=== Exercise ===
Both the line with "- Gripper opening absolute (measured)" and the line with "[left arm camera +" in the records below must appear in the output, along with every line between them, exactly and with nothing added.

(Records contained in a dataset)
----
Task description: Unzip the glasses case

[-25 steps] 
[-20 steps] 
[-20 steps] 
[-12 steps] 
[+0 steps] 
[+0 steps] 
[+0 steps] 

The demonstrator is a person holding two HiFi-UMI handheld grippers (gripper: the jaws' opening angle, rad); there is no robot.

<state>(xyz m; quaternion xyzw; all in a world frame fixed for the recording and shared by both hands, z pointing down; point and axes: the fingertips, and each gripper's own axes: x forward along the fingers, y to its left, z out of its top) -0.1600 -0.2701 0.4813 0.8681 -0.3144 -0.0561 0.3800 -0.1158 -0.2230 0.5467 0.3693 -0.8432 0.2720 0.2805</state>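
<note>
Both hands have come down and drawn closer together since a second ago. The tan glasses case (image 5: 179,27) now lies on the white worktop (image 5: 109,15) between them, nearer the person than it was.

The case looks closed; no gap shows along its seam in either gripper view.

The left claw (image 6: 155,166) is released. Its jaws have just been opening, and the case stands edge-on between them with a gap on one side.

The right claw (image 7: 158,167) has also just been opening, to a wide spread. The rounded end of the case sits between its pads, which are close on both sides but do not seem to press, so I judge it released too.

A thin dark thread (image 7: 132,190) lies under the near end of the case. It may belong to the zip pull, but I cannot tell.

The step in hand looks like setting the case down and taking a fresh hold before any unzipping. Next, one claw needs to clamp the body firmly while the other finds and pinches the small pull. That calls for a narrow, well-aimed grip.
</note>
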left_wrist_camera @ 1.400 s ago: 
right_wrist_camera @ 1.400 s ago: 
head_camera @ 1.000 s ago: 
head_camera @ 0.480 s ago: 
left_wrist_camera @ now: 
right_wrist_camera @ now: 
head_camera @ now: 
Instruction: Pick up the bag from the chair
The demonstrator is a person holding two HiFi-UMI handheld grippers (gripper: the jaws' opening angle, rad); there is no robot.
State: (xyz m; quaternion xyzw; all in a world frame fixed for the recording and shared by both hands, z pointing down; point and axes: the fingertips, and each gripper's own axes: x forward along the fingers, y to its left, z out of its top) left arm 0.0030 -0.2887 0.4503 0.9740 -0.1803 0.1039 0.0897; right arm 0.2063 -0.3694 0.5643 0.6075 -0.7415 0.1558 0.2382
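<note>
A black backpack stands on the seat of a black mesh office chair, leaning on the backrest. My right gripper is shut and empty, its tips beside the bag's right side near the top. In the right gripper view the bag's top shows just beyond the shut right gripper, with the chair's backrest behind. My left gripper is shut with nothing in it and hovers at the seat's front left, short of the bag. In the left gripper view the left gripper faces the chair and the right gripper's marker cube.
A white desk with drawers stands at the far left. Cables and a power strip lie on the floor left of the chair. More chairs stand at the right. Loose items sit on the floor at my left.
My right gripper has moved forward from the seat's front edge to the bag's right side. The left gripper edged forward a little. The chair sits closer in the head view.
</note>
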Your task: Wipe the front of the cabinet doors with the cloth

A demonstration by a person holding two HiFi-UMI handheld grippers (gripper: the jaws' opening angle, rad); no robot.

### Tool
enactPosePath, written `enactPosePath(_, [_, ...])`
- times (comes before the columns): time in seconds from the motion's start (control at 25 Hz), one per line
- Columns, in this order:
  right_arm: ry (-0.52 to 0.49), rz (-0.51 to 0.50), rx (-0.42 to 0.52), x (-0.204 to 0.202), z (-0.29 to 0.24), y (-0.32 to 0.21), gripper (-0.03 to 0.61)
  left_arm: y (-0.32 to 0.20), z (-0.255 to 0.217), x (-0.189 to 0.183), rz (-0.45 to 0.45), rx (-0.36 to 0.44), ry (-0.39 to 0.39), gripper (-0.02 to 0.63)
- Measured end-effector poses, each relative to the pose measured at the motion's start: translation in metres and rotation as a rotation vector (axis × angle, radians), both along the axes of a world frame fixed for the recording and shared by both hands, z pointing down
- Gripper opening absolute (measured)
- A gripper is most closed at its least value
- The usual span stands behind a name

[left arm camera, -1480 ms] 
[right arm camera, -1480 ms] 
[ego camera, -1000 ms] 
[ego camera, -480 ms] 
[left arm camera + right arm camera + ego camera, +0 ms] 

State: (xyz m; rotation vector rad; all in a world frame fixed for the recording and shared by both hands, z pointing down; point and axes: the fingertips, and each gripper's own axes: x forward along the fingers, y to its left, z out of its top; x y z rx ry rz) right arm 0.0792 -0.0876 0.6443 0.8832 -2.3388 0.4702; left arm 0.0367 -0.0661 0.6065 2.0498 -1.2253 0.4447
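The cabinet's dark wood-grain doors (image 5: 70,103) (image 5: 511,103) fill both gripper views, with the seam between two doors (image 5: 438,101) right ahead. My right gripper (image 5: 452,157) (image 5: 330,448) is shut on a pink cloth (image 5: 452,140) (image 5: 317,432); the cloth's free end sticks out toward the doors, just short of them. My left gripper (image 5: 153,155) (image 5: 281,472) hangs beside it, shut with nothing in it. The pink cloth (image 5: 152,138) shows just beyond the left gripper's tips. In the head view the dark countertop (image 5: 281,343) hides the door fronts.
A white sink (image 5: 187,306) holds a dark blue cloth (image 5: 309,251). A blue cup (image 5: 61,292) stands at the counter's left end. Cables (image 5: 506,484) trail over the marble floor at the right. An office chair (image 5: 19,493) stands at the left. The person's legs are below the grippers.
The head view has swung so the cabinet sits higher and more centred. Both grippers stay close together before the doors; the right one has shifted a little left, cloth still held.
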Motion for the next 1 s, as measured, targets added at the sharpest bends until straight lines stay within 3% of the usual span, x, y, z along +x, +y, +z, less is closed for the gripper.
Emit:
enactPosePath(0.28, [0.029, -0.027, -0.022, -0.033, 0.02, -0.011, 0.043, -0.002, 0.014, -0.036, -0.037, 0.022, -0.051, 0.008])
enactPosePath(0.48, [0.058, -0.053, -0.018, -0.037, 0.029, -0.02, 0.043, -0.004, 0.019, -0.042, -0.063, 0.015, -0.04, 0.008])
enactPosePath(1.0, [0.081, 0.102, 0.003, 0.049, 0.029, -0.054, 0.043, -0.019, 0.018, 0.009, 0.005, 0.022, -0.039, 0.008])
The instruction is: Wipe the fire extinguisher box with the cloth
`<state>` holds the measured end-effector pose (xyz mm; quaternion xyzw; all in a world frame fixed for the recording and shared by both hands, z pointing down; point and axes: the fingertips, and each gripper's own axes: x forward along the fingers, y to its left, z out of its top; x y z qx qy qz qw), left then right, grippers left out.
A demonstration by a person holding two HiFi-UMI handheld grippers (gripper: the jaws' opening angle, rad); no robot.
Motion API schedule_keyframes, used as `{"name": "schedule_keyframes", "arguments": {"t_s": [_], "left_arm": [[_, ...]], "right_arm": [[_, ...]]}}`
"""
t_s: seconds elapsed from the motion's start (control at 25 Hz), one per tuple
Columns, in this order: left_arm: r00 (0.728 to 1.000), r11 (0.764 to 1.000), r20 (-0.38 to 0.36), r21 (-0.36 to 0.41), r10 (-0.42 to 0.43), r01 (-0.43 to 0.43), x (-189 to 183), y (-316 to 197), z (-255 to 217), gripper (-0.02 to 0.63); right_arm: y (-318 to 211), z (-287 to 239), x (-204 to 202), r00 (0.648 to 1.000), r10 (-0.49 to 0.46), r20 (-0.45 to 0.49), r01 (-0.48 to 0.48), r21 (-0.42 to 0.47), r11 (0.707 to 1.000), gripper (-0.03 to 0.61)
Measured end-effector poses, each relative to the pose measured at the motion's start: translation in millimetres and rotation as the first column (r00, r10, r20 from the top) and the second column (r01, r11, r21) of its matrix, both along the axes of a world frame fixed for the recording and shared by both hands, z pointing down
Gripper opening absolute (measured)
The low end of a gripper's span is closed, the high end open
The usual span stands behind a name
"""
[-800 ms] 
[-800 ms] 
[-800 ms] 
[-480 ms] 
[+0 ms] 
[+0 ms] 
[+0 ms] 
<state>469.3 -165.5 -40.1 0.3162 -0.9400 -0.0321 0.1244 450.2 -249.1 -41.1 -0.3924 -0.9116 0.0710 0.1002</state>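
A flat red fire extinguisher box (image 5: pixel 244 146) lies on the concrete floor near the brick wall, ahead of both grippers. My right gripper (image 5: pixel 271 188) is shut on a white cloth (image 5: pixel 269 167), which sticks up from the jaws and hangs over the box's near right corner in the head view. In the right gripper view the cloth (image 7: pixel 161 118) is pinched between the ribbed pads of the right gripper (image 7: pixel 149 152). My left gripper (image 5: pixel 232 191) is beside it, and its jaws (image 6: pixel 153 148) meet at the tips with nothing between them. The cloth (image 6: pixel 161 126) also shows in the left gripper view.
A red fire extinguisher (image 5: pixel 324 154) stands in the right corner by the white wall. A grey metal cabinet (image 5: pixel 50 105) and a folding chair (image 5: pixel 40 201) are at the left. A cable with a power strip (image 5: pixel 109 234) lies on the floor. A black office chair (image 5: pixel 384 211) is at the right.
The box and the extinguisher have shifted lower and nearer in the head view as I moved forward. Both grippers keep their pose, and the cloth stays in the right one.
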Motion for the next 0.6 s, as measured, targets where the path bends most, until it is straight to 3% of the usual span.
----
=== Task output ===
- Gripper opening absolute (measured)
- A gripper is most closed at its least value
- The usual span stands behind a name

[left arm camera, -1480 ms] 
[right arm camera, -1480 ms] 
[ego camera, -1000 ms] 
[ego camera, -480 ms] 
[left arm camera + right arm camera + ego camera, +0 ms] 

The output requires no further additions.